- WHAT YOU NEED TO DO:
Verbatim, and with nothing else, reproduce the data below from its first line through the line containing "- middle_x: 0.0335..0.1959".

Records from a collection
· · · ·
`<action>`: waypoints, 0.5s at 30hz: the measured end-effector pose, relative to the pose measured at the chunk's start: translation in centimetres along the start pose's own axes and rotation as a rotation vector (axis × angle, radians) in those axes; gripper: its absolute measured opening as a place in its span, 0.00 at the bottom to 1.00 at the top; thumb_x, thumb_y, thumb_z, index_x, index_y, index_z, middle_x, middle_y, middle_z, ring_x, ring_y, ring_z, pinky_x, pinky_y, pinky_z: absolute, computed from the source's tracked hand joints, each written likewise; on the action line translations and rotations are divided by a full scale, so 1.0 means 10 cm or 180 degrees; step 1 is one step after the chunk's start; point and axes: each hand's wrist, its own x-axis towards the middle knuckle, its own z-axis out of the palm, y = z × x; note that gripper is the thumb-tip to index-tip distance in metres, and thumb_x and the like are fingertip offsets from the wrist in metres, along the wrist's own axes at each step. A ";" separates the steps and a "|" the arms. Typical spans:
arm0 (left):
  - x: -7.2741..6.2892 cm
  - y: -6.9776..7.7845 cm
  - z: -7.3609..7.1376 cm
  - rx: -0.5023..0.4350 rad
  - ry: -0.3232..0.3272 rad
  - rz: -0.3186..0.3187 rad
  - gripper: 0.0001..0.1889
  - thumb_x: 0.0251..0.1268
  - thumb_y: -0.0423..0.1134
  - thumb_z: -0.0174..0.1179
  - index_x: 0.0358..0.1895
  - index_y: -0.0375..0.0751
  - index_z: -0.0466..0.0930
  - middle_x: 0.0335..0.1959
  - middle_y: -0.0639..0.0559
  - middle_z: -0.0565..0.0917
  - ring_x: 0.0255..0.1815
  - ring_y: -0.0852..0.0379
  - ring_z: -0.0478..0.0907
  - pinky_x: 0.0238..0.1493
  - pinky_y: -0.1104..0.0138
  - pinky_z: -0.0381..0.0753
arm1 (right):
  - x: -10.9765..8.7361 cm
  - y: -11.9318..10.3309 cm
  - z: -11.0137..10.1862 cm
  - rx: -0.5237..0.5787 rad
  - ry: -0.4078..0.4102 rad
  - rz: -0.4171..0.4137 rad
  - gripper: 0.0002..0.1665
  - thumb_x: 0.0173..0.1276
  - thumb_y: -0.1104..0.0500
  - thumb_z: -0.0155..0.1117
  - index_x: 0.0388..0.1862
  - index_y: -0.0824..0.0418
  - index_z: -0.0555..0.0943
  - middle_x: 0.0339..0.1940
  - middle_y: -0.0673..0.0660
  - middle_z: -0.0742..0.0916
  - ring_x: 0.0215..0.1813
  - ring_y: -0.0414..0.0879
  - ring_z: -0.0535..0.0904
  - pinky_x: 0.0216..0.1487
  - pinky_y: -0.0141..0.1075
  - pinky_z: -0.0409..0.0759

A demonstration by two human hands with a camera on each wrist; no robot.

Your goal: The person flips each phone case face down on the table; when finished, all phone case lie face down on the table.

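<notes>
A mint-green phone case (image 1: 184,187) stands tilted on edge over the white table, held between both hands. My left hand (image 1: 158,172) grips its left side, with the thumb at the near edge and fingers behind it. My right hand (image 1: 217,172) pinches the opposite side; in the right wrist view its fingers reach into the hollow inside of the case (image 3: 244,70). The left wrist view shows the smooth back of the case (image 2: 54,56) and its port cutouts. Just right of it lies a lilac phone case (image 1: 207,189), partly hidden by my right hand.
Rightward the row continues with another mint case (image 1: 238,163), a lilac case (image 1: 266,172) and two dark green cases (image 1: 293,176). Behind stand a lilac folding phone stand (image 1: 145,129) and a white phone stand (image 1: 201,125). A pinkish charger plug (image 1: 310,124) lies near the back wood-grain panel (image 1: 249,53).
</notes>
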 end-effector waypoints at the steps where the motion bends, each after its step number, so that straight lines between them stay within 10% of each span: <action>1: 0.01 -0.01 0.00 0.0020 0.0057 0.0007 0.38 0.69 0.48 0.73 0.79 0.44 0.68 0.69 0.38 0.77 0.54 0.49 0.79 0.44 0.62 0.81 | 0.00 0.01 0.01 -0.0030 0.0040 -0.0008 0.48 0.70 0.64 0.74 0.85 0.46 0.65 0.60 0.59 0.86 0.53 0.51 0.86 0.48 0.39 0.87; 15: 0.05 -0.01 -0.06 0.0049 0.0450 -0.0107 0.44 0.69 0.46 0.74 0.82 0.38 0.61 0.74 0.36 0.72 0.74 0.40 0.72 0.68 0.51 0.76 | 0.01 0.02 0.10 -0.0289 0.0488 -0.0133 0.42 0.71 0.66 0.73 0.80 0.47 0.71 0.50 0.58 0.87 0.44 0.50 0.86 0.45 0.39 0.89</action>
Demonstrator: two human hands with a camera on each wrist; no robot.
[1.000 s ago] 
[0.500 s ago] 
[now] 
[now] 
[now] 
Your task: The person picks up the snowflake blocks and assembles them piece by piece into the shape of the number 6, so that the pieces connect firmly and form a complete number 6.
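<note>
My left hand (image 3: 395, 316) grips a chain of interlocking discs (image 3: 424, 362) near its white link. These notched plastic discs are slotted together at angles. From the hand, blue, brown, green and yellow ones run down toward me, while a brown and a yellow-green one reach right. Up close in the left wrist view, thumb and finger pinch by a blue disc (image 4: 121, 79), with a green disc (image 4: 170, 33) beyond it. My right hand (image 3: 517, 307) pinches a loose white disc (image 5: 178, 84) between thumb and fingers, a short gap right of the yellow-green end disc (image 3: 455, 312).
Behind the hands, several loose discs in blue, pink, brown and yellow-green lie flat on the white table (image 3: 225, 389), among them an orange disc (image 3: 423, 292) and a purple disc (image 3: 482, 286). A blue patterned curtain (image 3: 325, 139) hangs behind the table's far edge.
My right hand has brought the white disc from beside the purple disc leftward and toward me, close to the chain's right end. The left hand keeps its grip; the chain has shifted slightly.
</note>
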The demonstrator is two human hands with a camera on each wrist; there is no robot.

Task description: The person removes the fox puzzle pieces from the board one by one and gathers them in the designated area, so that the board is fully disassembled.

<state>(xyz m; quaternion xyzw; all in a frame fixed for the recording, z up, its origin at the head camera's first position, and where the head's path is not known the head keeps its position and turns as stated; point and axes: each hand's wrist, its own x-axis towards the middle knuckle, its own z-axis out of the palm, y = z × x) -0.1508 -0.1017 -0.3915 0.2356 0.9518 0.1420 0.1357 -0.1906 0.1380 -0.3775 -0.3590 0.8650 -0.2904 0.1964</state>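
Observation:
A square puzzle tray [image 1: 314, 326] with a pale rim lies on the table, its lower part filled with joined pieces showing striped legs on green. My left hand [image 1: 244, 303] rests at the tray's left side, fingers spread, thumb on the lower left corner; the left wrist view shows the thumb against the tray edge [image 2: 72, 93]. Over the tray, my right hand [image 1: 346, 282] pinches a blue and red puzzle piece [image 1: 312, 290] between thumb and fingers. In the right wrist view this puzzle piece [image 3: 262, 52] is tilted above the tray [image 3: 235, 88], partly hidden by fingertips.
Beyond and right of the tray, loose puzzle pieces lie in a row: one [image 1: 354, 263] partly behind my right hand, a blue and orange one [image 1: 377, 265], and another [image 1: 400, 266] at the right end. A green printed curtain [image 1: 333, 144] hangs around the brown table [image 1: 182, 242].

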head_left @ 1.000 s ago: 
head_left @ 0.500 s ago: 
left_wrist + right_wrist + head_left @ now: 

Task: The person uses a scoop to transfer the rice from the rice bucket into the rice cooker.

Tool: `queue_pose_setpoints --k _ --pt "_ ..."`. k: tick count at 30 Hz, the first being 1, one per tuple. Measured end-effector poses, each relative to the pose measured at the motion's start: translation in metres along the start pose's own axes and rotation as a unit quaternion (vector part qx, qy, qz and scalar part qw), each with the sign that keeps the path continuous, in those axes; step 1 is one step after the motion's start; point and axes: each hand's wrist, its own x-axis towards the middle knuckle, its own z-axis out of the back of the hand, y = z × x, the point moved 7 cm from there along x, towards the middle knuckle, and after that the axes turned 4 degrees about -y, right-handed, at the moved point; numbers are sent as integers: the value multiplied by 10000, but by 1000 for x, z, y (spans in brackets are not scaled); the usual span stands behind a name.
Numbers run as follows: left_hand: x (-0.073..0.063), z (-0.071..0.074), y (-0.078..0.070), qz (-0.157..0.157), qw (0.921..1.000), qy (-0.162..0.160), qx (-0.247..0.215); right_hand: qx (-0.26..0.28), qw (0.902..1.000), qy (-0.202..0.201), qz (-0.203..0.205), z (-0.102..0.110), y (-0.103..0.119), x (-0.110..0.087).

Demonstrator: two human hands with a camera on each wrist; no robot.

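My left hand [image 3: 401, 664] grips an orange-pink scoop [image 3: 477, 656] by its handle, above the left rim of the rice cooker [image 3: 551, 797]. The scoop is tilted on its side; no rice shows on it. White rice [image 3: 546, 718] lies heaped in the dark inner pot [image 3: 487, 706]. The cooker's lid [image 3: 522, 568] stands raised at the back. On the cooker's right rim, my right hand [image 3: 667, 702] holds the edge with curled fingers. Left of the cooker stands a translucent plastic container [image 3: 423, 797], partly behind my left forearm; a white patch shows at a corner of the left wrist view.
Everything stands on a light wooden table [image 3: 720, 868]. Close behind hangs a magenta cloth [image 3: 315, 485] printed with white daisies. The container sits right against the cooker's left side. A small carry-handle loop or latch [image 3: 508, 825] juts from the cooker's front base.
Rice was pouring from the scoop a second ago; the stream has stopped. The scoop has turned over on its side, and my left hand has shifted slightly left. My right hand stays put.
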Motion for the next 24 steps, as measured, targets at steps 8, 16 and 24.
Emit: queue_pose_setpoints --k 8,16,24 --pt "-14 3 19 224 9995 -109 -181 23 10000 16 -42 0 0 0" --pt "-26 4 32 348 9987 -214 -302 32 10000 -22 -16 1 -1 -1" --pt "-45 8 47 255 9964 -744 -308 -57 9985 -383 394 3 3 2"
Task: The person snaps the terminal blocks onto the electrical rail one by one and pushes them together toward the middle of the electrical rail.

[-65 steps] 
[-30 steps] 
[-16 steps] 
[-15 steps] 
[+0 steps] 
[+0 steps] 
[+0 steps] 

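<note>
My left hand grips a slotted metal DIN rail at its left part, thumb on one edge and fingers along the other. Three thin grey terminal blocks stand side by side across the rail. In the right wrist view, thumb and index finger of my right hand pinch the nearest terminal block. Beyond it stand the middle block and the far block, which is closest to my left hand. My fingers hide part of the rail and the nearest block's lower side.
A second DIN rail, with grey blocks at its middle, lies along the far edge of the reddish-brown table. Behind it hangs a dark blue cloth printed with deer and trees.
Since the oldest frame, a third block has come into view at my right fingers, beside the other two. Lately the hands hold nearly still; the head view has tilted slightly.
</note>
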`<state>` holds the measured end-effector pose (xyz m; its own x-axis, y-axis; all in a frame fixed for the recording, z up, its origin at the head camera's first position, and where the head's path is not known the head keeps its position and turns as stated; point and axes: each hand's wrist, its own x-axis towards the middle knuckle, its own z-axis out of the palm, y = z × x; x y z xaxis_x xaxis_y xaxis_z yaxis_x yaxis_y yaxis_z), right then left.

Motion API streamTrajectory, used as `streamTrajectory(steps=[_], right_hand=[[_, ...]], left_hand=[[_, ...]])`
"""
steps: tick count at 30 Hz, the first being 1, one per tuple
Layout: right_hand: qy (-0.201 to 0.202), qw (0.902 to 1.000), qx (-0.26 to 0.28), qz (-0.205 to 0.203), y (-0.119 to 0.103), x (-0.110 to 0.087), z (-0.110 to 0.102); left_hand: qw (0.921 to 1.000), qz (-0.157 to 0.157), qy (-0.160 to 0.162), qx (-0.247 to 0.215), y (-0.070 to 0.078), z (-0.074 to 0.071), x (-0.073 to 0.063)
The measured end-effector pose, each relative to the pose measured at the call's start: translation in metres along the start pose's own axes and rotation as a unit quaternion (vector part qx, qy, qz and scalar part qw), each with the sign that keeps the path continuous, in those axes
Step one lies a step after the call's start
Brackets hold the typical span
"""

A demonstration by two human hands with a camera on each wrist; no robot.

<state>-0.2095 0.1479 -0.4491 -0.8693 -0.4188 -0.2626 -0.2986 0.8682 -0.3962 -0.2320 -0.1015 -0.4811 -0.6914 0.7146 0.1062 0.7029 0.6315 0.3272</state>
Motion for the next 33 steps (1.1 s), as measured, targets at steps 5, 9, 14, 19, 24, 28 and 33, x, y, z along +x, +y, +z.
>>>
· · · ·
- RESPONSE TO THE EXERCISE:
`<action>`: waypoints, 0.5s at 30hz: the measured end-effector pose, relative to the pose measured at the chunk's start: translation in centimetres along the start pose's own axes and rotation as a rotation vector (axis × angle, radians) in those axes; gripper: its absolute measured opening as a place in its span, 0.00 at the bottom to 1.00 at the top; thumb_x, thumb_y, thumb_z, index_x, index_y, index_z, middle_x, middle_y, middle_z, ring_x, ring_y, ring_z, pinky_x, pinky_y, pinky_z: absolute, computed from the source's tracked hand joints, each written likewise; on the action line translations and rotations are divided by a full scale, so 1.0 means 10 cm or 180 degrees; step 1 is one step after the chunk's start; point and axes: each hand's wrist, its own x-axis towards the middle knuckle, its own z-axis out of the palm, y = z × x; note that gripper is the thumb-tip to index-tip distance in metres, and thumb_x and the like are fingertip offsets from the wrist in metres, along the wrist's own axes at each step. A ";" separates the steps and a "|" the arms. Typical spans:
arm0 (left):
  - x: -7.2741..6.2892 cm
  - y: -6.9776..7.7845 cm
  - z: -7.3609..7.1376 cm
  - rx: -0.5023..0.4350 rad
  - ry: -0.3232..0.3272 rad
  - rz: -0.3186..0.3187 rad
  - gripper: 0.0001..0.1889
  - thumb_x: 0.0251..0.1268
  - thumb_y: -0.0423..0.1134
  - thumb_z: -0.0174..0.1179
  - index_x: 0.0358..0.1895
  - index_y: -0.0375..0.0751
  - index_z: -0.0466..0.0930
  - middle_x: 0.0335..0.1959

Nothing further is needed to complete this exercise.